The first of the winter storms hit Northern California today. The sky opened up and torrents of water poured out of the sky, like a waterfall in the desert. After a long, dry summer, the ground is drinking it in, but not fast enough. The earth is so starved for moisture, it’s as if it’s afraid to drink too fast and wind up drunk. Flooding is inevitable.
As winter approaches California, we know the rains will come. The months of sunny days cannot last forever. At some point, weather will keep us from playing on the beach and hiking through the mountains. Storms are sure to come, as predictable as the seasons.
The Storms Are Gonna Come
It got me thinking. Isn’t life just the same? We live through times of sunshine, when flowers bloom and blessings abound, and yet, we always know the storms will come. It’s been almost four years since my Perfect Storm hit. January 2010 will mark the four year anniversary of my father’s death, which coincides with my daughter’s four year birthday. Back then, I thought the rain would never end. I had a C-section, then within two weeks, my dog died, my brother ended up in liver failure (he’s okay!) and my beloved father died of a brain tumor. Then, six months later, my husband cut two fingers off his hand with a table saw (after 8 hours in surgery, they’re back on.)
When all this happened, I kept waiting for another flood, another bolt of lightening, more rain. But gradually, the rain stopped, the clouds passed, and the sun came out. Since that time, it has sprinkled in my life, the occasional spring shower that’s enough to darken your day. But no more big storms- yet.

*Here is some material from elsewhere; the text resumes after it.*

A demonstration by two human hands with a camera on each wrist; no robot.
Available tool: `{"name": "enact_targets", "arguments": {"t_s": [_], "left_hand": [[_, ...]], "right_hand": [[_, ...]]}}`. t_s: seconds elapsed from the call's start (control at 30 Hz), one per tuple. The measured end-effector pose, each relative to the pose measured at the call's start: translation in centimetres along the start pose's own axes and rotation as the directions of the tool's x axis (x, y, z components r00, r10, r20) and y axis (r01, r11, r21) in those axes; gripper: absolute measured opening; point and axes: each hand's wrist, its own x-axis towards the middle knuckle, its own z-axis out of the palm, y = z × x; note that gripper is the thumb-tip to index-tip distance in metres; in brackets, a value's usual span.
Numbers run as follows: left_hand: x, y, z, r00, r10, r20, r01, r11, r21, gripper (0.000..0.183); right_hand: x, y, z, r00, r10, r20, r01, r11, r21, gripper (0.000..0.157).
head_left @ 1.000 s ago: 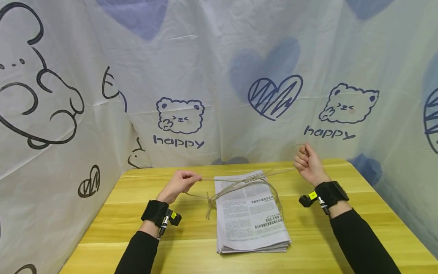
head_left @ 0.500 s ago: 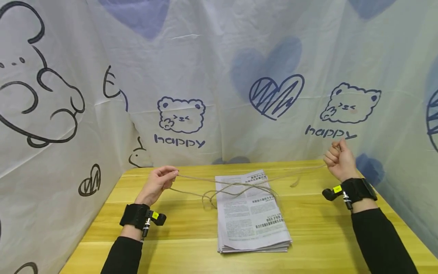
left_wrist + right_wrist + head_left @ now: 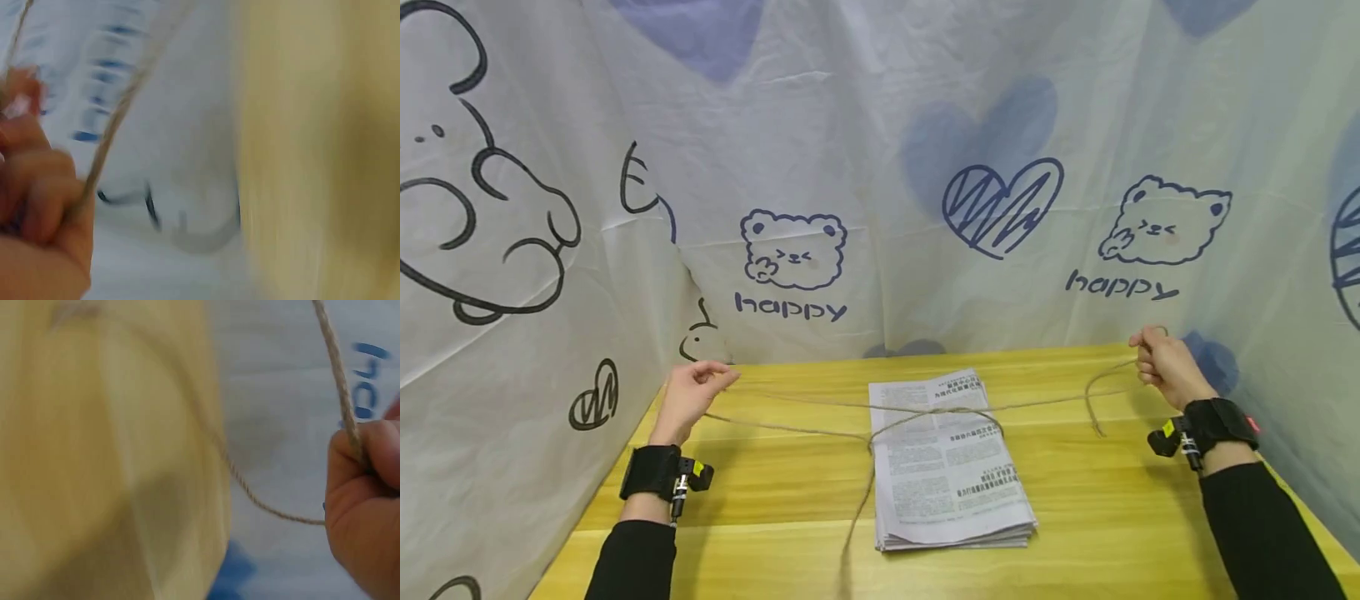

The Sun Can’t Always Shine
The last few years has been a great run. Blessings abound. I couldn’t feel more grateful. Not to be a pessimist, but I know the storms will come again. Just like today’s downpour, I know that the sky will open up, and tragedy will befall my life again some day. Someone I love dearly might get sick. My health could decline. Financial ruin could hit. I might have to say goodbye to someone I’m not ready to lose. Another Perfect Storm could sweep through and leave my life, once again, in pieces. It’s enough to make you live in fear of when the rain might once more fall.
Why Live In Fear?
But I don’t feel afraid, the way I used to. In the past, if I happened to mention that no tragedy had struck for a while, I would knock wood, as if the very mention of such things might make them happen. Now, I don’t do that anymore. I am not naïve. I know tragedy will strike again. But why worry about it now? Why chip away at my mojo by pondering all I have to lose, when I’m not in control of my destiny anyway?
Yesterday, I laced up my shoes and went for a hike, not knowing what today would hold. Prancing around in the sunshine, I waved my arms over my head and danced on the beach. Today, I stayed inside. But as soon as the rain lets up, I will be back outside, waving my arms to the music in my head and stomping through the puddles.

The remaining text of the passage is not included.